The Effect of Stress Ball on COPD Patients Receiving Noninvasive Mechanical Ventilation Support

COPD Clinical Trial

Official title:
The Effect of Stress Ball on Pain, Anxiety and Physiological Parameters in COPD Patients Receiving Noninvasive Mechanical Ventilation Support

Clinical Trial Details — Status: Not yet recruiting

Administrative data
NCT number NCT06461169
Other study ID # KafkasUniversity
Secondary ID
Status Not yet recruiting
Phase N/A
First received
Last updated
Start date June 15, 2024
Est. completion date October 15, 2024

Study information
Verified date June 2024
Source Kafkas University
Contact n/a
Is FDA regulated No
Health authority
Study type Interventional

Clinical Trial Summary

The aim of this randomised controlled trial was to investigate the effect of a stress ball on pain, anxiety and physiological parameters in Chronic Obstructive Pulmonary Disease (COPD) patients on non-invasive mechanical ventilation (NIMV).

Description:

Continuous Positive Airway Pressure (CPAP) therapy used in NIMV reduces the need for IMV in COPD patients and shortens hospital stays.
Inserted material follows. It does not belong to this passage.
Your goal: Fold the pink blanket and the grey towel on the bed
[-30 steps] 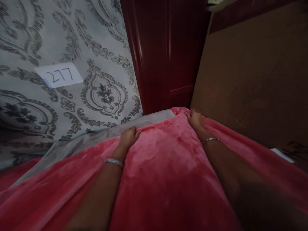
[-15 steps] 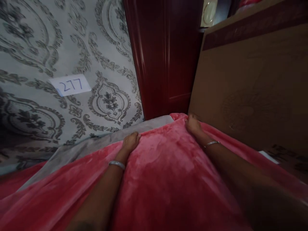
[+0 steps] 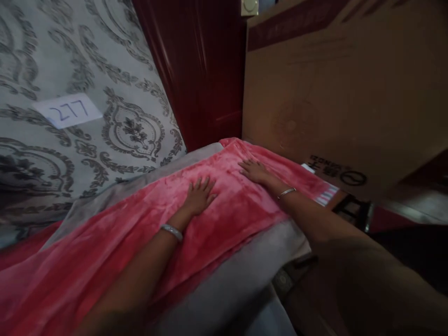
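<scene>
A plush pink-red blanket (image 3: 224, 219) lies spread over a grey cloth (image 3: 241, 261), which shows along the near edge and again along the wall side. My left hand (image 3: 200, 196) rests palm down on the blanket, fingers spread, with a bangle on the wrist. Farther off and to the right, my right hand (image 3: 255, 171) also lies on the blanket with its fingers stretched out. A thin bangle circles that wrist too. Neither hand grips the fabric.
Patterned wallpaper (image 3: 133, 130) with a paper marked 277 (image 3: 70, 111) covers the left side. A dark red panel (image 3: 206, 74) stands at the far end. On the right, a large cardboard box (image 3: 332, 93) rises beside the blanket. A dark stool-like frame (image 3: 352, 210) is below it.
Both hands have let go of the blanket's far edge and now lie flat on it, nearer to me. The blanket's near edge and the grey cloth under it have come into view.
</scene>
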### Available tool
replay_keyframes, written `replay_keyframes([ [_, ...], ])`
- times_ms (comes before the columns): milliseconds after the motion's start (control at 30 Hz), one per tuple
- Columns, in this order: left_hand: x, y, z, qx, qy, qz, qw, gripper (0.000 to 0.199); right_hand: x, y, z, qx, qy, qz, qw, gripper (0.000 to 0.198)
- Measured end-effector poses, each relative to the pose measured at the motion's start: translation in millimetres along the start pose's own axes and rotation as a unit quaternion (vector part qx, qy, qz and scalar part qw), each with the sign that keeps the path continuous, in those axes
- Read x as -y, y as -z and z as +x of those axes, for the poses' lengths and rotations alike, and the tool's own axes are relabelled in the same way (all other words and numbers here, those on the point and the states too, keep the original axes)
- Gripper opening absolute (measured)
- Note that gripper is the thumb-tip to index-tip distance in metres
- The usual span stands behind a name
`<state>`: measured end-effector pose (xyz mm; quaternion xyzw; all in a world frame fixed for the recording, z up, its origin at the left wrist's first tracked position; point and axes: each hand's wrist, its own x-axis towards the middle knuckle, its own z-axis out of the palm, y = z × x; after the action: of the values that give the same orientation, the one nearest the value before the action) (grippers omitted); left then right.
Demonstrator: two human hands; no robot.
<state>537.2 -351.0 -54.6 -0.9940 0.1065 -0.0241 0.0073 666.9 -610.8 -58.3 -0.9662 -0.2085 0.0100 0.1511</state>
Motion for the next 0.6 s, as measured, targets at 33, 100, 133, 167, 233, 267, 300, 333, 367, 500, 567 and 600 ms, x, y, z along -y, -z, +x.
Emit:
replay_keyframes([
  [33,-1.0,4.4,-3.6,0.013,0.0,-0.015,1.0,0.06,-6.9,4.4,-7.3,-0.005,-0.013,0.004,1.0,0.055],
  [100,-7.0,14.9,-20.8,0.028,-0.02,-0.049,0.998,0.059,-24.1,12.3,-29.3,-0.022,-0.042,0.011,0.999,0.054],
  [133,-12.7,19.3,-35.3,0.027,-0.038,-0.063,0.997,0.058,-33.8,15.7,-43.0,-0.034,-0.058,0.015,0.998,0.053],
  [167,-20.2,22.1,-53.3,0.018,-0.059,-0.071,0.996,0.056,-43.7,18.6,-57.2,-0.047,-0.075,0.019,0.996,0.052],
  [233,-38.6,21.9,-95.3,-0.013,-0.092,-0.069,0.993,0.054,-62.0,22.8,-83.6,-0.068,-0.112,0.027,0.991,0.048],
  [267,-47.9,19.1,-116.7,-0.031,-0.103,-0.06,0.992,0.056,-69.5,24.3,-94.1,-0.074,-0.132,0.032,0.988,0.048],
  [300,-56.0,15.1,-136.6,-0.052,-0.111,-0.05,0.991,0.058,-75.5,25.3,-102.1,-0.075,-0.15,0.038,0.985,0.047],
  [333,-62.2,10.4,-154.2,-0.071,-0.116,-0.039,0.99,0.059,-79.9,26.1,-107.5,-0.072,-0.165,0.045,0.983,0.047],
  [367,-66.1,5.6,-169.1,-0.088,-0.117,-0.026,0.989,0.059,-83.0,26.8,-110.6,-0.066,-0.177,0.052,0.981,0.046],
  [500,-60.0,-7.8,-204.3,-0.124,-0.067,0.048,0.989,0.051,-86.5,27.7,-108.7,-0.032,-0.197,0.076,0.977,0.046],
  [567,-49.7,-9.0,-215.3,-0.116,-0.034,0.08,0.989,0.051,-86.2,26.1,-106.7,-0.022,-0.198,0.081,0.977,0.049],
  [600,-44.7,-8.4,-220.7,-0.109,-0.018,0.089,0.99,0.054,-85.6,24.7,-106.6,-0.019,-0.198,0.08,0.977,0.051],
])
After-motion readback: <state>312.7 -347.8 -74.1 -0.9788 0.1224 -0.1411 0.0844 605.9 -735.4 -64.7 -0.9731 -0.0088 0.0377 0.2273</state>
Negative states resulting from the difficulty of treatment lead to increased pain and anxiety in patients and negative results in vital signs. There is a need for non-invasive, low-cost and easy-to-use methods that can be used by nurses to address these problems in patients. This study will investigate the effect of a stress ball on changes in pain, anxiety and vital signs in patients diagnosed with COPD and receiving CPAP treatment during treatment. The stress ball will be applied to the patients during two consecutive CPAP treatments and pain, anxiety scores and vital signs will be measured.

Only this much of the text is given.